Fifth carbon budget commits UK to 57% emissions reduction

Out-Law News | 01 Jul 2016 | 10:08 am | 2 min. read

The UK government will further cut carbon emissions to 57% of 1990 levels by 2032, in line with the recommendations of its climate change advisers, it has confirmed.

The fifth carbon budget, covering the period 2028 to 2032, restricts emissions to 1,725 million metric tonnes of carbon dioxide equivalent (MtCO2e). The figures in the budget are set to enable the UK to meet the legally-binding carbon reduction target of 80% of 1990 levels by 2050, as set out in the 2008 Climate Change Act.

At a speech in London this week, energy secretary Amber Rudd said that last week's vote by the UK in favour of leaving the EU would not undermine the government's commitments to climate change policies and clean energy.

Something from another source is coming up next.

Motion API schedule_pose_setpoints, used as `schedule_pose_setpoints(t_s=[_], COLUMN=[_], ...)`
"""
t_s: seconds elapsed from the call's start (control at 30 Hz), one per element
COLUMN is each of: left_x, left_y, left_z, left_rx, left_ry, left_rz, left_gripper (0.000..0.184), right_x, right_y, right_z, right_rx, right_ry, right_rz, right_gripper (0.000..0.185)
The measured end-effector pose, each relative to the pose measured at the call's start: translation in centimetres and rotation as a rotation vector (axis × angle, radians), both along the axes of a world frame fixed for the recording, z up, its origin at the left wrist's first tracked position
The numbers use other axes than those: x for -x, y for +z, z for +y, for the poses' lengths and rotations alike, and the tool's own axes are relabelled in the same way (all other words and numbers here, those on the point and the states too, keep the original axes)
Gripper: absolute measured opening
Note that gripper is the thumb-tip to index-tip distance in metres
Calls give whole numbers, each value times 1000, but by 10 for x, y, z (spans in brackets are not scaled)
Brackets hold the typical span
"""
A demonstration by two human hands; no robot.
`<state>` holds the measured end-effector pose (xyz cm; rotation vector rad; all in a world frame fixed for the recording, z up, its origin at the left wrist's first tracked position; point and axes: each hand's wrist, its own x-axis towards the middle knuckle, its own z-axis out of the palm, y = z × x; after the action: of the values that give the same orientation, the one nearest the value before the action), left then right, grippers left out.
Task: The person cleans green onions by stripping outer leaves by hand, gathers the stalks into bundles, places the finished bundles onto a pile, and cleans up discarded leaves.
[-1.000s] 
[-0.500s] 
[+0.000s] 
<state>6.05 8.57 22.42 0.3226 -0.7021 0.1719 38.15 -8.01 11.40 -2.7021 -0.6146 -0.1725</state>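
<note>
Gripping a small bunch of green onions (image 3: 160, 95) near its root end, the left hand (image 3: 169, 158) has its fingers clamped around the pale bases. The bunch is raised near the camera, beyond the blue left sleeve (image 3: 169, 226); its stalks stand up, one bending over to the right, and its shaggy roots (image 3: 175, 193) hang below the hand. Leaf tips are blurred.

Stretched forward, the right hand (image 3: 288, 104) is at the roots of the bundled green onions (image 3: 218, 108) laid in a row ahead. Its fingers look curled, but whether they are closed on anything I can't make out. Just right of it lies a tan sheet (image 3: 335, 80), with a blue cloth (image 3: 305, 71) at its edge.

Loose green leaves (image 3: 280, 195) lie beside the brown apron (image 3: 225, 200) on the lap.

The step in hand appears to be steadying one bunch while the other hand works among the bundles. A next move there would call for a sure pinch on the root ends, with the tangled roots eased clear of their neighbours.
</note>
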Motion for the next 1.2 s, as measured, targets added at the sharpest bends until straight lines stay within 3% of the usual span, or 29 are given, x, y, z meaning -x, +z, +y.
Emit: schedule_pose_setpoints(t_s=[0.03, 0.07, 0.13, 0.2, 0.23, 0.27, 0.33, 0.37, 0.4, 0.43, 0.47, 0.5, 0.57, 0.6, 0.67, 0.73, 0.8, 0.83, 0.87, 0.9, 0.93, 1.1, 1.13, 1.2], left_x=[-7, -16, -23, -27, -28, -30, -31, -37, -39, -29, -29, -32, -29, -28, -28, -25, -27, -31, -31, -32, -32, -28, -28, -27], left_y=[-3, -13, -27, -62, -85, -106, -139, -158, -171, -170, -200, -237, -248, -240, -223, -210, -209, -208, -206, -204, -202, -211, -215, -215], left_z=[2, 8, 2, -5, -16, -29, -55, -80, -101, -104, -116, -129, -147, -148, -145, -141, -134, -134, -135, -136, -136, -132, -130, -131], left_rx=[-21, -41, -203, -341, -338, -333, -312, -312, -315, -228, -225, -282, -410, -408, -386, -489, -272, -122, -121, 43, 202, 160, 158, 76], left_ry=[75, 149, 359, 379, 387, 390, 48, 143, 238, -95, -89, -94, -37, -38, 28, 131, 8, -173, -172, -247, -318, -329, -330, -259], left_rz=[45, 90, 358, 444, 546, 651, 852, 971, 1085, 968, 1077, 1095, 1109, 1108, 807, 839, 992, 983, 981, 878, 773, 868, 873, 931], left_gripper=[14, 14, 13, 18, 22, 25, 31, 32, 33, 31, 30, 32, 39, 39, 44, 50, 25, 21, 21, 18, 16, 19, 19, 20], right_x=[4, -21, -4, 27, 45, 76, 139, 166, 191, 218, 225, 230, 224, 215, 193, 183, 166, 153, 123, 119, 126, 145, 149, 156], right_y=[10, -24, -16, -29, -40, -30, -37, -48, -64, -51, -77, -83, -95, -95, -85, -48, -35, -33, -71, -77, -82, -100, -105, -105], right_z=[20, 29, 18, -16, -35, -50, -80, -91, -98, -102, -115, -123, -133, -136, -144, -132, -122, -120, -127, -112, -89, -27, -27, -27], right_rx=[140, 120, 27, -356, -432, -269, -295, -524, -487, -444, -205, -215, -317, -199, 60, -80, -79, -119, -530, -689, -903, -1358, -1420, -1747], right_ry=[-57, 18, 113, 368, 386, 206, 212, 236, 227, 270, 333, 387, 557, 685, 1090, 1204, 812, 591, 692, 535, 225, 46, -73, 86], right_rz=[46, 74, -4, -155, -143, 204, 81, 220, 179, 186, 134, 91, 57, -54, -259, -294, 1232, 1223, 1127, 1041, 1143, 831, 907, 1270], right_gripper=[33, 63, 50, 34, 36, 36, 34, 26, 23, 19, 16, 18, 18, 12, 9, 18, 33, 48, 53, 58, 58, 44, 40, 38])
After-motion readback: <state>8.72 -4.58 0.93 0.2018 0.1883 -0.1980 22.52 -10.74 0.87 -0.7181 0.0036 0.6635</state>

"Climate change has not been downgraded as a threat," she said.

An impact assessment and other supporting documents relating to the announcement have been published by the government's Department of Energy and Climate Change (DECC), while formal plans setting out how it will strengthen its efforts to meet the carbon budgets are expected to be published before the end of the year.

Energy expert Kate Turner of Pinsent Masons, the law firm behind, welcomed the announcement, which she said would help to restore confidence for investors in low carbon energy infrastructure following the recent referendum.

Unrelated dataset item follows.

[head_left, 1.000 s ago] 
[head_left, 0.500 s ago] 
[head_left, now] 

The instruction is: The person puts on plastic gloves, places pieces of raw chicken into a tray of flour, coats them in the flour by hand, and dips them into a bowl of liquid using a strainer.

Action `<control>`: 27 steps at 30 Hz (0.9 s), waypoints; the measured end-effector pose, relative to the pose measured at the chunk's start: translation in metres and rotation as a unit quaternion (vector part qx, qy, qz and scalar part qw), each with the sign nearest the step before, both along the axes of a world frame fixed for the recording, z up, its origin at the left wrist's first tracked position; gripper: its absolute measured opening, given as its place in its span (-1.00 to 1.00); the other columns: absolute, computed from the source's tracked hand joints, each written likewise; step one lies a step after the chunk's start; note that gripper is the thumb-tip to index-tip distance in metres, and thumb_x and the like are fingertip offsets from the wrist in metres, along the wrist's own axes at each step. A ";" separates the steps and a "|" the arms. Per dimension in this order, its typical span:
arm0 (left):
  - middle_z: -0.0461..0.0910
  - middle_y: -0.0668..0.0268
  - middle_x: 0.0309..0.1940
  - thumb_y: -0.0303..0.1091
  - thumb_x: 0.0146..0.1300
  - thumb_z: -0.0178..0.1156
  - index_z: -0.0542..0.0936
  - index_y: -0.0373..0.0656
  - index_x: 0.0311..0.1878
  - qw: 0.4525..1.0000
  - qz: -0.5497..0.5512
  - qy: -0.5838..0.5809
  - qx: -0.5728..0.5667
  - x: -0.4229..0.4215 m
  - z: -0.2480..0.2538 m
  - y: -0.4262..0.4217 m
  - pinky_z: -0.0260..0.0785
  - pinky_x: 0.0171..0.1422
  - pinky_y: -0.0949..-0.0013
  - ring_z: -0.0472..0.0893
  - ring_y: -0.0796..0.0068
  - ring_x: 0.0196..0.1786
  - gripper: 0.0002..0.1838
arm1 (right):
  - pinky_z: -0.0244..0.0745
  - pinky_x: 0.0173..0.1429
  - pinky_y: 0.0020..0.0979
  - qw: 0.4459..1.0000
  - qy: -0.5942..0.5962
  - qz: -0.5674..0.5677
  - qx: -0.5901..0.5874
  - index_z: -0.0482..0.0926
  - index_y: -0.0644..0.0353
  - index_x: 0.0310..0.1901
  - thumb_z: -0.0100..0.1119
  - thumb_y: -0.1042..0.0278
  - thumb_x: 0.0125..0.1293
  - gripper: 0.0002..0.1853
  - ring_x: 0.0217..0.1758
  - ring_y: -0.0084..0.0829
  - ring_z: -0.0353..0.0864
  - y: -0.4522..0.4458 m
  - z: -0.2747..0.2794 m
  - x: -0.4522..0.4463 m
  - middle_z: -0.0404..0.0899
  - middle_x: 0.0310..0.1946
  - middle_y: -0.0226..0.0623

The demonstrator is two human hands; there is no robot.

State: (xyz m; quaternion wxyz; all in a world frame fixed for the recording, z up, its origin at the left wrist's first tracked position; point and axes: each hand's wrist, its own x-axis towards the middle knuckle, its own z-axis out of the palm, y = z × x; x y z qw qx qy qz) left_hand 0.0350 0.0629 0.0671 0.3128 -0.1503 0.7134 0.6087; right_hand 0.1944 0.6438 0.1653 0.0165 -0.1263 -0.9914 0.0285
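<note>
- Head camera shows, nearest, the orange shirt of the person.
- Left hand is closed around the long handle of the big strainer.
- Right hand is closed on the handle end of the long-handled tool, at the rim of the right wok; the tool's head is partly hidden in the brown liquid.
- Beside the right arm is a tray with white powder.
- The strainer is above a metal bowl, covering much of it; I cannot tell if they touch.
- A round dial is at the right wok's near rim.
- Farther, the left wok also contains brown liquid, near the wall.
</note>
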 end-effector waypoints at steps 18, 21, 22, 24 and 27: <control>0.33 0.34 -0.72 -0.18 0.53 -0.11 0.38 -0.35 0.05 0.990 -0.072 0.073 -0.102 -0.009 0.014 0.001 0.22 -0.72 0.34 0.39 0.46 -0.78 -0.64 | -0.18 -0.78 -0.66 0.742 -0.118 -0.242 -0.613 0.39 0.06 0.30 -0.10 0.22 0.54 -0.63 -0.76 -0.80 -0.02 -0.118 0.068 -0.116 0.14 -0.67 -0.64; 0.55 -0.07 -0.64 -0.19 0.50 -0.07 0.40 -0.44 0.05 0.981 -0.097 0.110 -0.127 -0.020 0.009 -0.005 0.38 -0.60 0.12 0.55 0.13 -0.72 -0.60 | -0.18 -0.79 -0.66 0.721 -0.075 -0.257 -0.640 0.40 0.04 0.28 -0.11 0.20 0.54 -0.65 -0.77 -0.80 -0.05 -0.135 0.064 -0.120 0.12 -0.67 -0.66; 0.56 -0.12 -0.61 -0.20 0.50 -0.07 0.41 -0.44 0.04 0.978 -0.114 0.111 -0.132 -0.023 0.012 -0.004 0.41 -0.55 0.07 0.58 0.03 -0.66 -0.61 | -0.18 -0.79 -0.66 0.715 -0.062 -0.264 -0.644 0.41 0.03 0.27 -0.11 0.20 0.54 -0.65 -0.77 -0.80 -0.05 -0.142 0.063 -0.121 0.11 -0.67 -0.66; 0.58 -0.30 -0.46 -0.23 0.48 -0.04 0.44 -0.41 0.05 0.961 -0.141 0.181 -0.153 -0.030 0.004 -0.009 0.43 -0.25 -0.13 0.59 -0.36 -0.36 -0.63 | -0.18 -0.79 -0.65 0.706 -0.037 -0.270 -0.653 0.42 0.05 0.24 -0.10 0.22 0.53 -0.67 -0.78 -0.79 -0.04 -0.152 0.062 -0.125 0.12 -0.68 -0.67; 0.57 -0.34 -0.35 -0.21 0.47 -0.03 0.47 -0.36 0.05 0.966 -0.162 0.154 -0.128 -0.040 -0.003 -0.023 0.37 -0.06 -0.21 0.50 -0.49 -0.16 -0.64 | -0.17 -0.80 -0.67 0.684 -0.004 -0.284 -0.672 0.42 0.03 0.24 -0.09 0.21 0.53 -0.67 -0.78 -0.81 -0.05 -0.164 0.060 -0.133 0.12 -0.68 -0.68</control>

"It will be important now for the government to publish a credible plan to provide some certainty for investors, which is fundamental to ensuring that the UK continues to benefit from economic growth through the low carbon economy," she said.

"The UK has a leading role to play in tackling climate change and it is essential that this is not undermined at any point by the 'Brexit' process - indeed, this fifth carbon budget is tougher than the carbon emissions target that the UK is signed up to as part of the EU. Investment in renewable energy projects will be a critical element in the UK's ability to deliver the budget, and it will be important for the government to work closely with industry to enable energy users to decarbonise and to support the development of new power generation that meets low carbon needs as well as being cost effective and secure," she said.

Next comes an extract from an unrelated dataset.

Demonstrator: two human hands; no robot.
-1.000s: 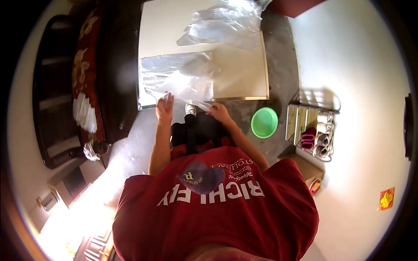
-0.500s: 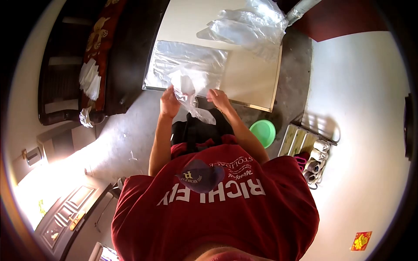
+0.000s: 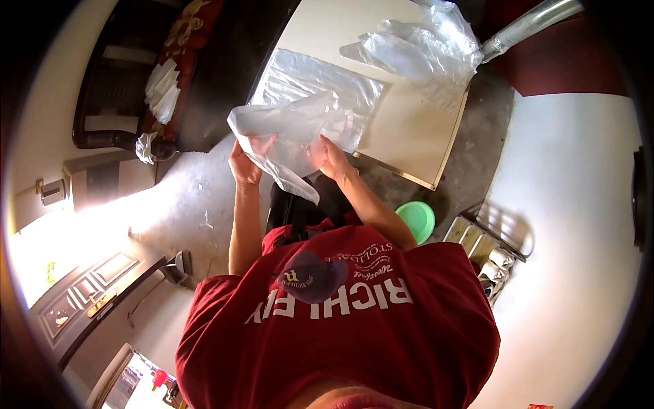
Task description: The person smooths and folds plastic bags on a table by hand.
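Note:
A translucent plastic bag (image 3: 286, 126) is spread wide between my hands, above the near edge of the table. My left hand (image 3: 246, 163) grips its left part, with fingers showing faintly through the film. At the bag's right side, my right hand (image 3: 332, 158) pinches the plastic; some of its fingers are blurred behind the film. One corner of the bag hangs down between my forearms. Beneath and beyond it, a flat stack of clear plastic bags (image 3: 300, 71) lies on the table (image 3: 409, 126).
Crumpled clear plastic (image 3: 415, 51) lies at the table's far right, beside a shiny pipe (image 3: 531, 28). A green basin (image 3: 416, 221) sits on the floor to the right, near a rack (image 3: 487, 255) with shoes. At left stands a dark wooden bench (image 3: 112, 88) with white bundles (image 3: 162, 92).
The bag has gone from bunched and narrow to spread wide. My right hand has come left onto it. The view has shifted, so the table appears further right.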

The Committee on Climate Change (CCC), which is the statutory body established by the government to provide advice on climate change matters, said that the government's commitment to its recommendations showed that the UK "remains committed to its climate targets and is open for low-carbon business".

"The government's acceptance of the fifth carbon budget places the UK in a position to take full advantage of an emerging world where low-carbon power, vehicles, buildings, industry and agriculture are in demand", it said in a statement on its website.

The UK will have to reduce carbon emissions including those from power, transport and buildings in order to match the CCC's recommendations. However, the government has rejected a recommendation that emissions from international shipping be included in the budget, despite findings by the CCC that there were "no longer any strong practical reasons which prevent their inclusion".